## Exercise directions
Starting at the first entry, print everything through the last exactly.

#####

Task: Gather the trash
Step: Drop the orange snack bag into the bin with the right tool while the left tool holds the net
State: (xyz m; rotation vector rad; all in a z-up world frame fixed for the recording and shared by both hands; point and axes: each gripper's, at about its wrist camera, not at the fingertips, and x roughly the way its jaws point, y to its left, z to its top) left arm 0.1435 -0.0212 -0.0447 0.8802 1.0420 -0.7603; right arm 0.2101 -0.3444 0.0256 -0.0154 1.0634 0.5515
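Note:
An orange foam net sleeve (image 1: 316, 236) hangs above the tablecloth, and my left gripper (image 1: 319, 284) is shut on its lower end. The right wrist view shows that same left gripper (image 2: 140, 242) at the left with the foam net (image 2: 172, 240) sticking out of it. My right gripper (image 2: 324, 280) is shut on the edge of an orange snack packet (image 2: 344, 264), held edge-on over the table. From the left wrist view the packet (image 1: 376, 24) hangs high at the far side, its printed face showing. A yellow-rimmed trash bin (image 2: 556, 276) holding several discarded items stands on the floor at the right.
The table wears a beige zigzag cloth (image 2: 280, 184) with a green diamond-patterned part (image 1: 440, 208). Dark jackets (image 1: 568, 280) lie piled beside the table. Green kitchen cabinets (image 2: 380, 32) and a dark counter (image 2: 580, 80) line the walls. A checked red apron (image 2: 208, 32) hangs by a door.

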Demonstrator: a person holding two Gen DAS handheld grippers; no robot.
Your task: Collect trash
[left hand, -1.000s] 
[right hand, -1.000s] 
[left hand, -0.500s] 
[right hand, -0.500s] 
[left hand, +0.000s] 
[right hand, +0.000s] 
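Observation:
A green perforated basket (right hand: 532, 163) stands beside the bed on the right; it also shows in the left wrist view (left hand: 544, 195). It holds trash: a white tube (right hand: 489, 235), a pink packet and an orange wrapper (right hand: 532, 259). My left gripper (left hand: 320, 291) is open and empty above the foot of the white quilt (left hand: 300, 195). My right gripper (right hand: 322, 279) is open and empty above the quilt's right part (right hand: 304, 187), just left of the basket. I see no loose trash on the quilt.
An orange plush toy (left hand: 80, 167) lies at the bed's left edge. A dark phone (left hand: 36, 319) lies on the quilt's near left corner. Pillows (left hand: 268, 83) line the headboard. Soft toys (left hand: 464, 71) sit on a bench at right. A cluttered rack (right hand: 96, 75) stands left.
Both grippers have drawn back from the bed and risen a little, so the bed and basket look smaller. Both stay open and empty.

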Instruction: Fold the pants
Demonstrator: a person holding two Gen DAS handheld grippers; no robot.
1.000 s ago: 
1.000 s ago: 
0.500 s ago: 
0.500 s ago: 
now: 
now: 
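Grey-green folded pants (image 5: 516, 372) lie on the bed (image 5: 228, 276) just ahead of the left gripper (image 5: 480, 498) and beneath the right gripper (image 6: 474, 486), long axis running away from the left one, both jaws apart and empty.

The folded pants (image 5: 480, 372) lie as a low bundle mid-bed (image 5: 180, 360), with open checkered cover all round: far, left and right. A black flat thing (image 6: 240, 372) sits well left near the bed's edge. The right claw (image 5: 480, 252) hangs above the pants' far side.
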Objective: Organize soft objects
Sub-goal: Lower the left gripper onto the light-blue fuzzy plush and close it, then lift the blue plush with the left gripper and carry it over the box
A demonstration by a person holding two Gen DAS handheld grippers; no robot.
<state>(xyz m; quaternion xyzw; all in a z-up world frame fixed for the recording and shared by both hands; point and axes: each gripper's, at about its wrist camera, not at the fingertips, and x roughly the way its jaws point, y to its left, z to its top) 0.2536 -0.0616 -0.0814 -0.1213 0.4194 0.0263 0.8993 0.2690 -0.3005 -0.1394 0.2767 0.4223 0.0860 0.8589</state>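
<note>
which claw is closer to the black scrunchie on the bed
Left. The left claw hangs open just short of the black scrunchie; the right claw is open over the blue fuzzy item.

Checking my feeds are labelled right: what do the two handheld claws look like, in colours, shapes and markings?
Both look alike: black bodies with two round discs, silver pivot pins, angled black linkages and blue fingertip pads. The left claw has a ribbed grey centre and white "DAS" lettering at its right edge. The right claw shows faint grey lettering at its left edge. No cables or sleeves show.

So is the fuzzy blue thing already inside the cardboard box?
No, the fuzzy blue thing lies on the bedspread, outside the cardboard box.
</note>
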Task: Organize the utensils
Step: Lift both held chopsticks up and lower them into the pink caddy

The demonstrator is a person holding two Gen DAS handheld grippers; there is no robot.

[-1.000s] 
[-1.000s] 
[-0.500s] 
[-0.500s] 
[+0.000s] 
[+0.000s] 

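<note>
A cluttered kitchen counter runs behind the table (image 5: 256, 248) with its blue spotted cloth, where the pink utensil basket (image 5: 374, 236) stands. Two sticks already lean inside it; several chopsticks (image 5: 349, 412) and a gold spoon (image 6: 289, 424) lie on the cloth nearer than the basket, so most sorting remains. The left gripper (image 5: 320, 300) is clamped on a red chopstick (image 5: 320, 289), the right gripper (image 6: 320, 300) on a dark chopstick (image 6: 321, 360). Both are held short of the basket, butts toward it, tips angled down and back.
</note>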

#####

## Answer space
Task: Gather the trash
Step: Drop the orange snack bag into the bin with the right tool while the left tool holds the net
State: (xyz m; rotation vector rad; all in a z-up world frame fixed for the recording and shared by both hands; point and axes: each gripper's, at about its wrist camera, not at the fingertips, and x roughly the way its jaws point, y to its left, z to its top) left arm 0.1435 -0.0212 -0.0447 0.8802 1.0420 -0.7603; right arm 0.2101 -0.3444 0.0256 -0.0154 1.0634 0.5515
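Note:
An orange foam net sleeve (image 1: 316, 236) hangs above the tablecloth, and my left gripper (image 1: 319, 284) is shut on its lower end. The right wrist view shows that same left gripper (image 2: 140, 242) at the left with the foam net (image 2: 172, 240) sticking out of it. My right gripper (image 2: 324, 280) is shut on the edge of an orange snack packet (image 2: 344, 264), held edge-on over the table. From the left wrist view the packet (image 1: 376, 24) hangs high at the far side, its printed face showing. A yellow-rimmed trash bin (image 2: 556, 276) holding several discarded items stands on the floor at the right.
The table wears a beige zigzag cloth (image 2: 280, 184) with a green diamond-patterned part (image 1: 440, 208). Dark jackets (image 1: 568, 280) lie piled beside the table. Green kitchen cabinets (image 2: 380, 32) and a dark counter (image 2: 580, 80) line the walls. A checked red apron (image 2: 208, 32) hangs by a door.
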
Demonstrator: a person holding two Gen DAS handheld grippers; no robot.
Your task: Collect trash
[left hand, -1.000s] 
[right hand, -1.000s] 
[left hand, -0.500s] 
[right hand, -0.500s] 
[left hand, +0.000s] 
[right hand, +0.000s] 
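Observation:
A green perforated basket (right hand: 532, 163) stands beside the bed on the right; it also shows in the left wrist view (left hand: 544, 195). It holds trash: a white tube (right hand: 489, 235), a pink packet and an orange wrapper (right hand: 532, 259). My left gripper (left hand: 320, 291) is open and empty above the foot of the white quilt (left hand: 300, 195). My right gripper (right hand: 322, 279) is open and empty above the quilt's right part (right hand: 304, 187), just left of the basket. I see no loose trash on the quilt.
An orange plush toy (left hand: 80, 167) lies at the bed's left edge. A dark phone (left hand: 36, 319) lies on the quilt's near left corner. Pillows (left hand: 268, 83) line the headboard. Soft toys (left hand: 464, 71) sit on a bench at right. A cluttered rack (right hand: 96, 75) stands left.
Both grippers have drawn back from the bed and risen a little, so the bed and basket look smaller. Both stay open and empty.
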
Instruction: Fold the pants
Demonstrator: a person holding two Gen DAS handheld grippers; no robot.
1.000 s ago: 
1.000 s ago: 
0.500 s ago: 
0.500 s ago: 
now: 
now: 
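Grey-green folded pants (image 5: 516, 372) lie on the bed (image 5: 228, 276) just ahead of the left gripper (image 5: 480, 498) and beneath the right gripper (image 6: 474, 486), long axis running away from the left one, both jaws apart and empty.

The folded pants (image 5: 480, 372) lie as a low bundle mid-bed (image 5: 180, 360), with open checkered cover all round: far, left and right. A black flat thing (image 6: 240, 372) sits well left near the bed's edge. The right claw (image 5: 480, 252) hangs above the pants' far side.
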Objective: Organize soft objects
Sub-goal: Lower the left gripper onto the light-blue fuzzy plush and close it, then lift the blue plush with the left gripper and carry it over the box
A demonstration by a person holding two Gen DAS handheld grippers; no robot.
<state>(xyz m; quaternion xyzw; all in a z-up world frame fixed for the recording and shared by both hands; point and axes: each gripper's, at about its wrist camera, not at the fingertips, and x roughly the way its jaws point, y to its left, z to its top) 0.2536 -0.0616 -0.0814 -0.1213 0.4194 0.0263 0.8993 0.2690 -0.3005 -0.1394 0.2767 0.4223 0.0860 0.8589</state>
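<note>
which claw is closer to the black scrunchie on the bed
Left. The left claw hangs open just short of the black scrunchie; the right claw is open over the blue fuzzy item.

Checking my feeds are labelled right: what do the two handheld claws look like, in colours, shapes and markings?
Both look alike: black bodies with two round discs, silver pivot pins, angled black linkages and blue fingertip pads. The left claw has a ribbed grey centre and white "DAS" lettering at its right edge. The right claw shows faint grey lettering at its left edge. No cables or sleeves show.

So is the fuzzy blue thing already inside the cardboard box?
No, the fuzzy blue thing lies on the bedspread, outside the cardboard box.
</note>
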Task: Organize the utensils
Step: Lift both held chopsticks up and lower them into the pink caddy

The demonstrator is a person holding two Gen DAS handheld grippers; there is no robot.

[-1.000s] 
[-1.000s] 
[-0.500s] 
[-0.500s] 
[+0.000s] 
[+0.000s] 

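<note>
A cluttered kitchen counter runs behind the table (image 5: 256, 248) with its blue spotted cloth, where the pink utensil basket (image 5: 374, 236) stands. Two sticks already lean inside it; several chopsticks (image 5: 349, 412) and a gold spoon (image 6: 289, 424) lie on the cloth nearer than the basket, so most sorting remains. The left gripper (image 5: 320, 300) is clamped on a red chopstick (image 5: 320, 289), the right gripper (image 6: 320, 300) on a dark chopstick (image 6: 321, 360). Both are held short of the basket, butts toward it, tips angled down and back.
</note>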

Nothing more is needed to finish the exercise.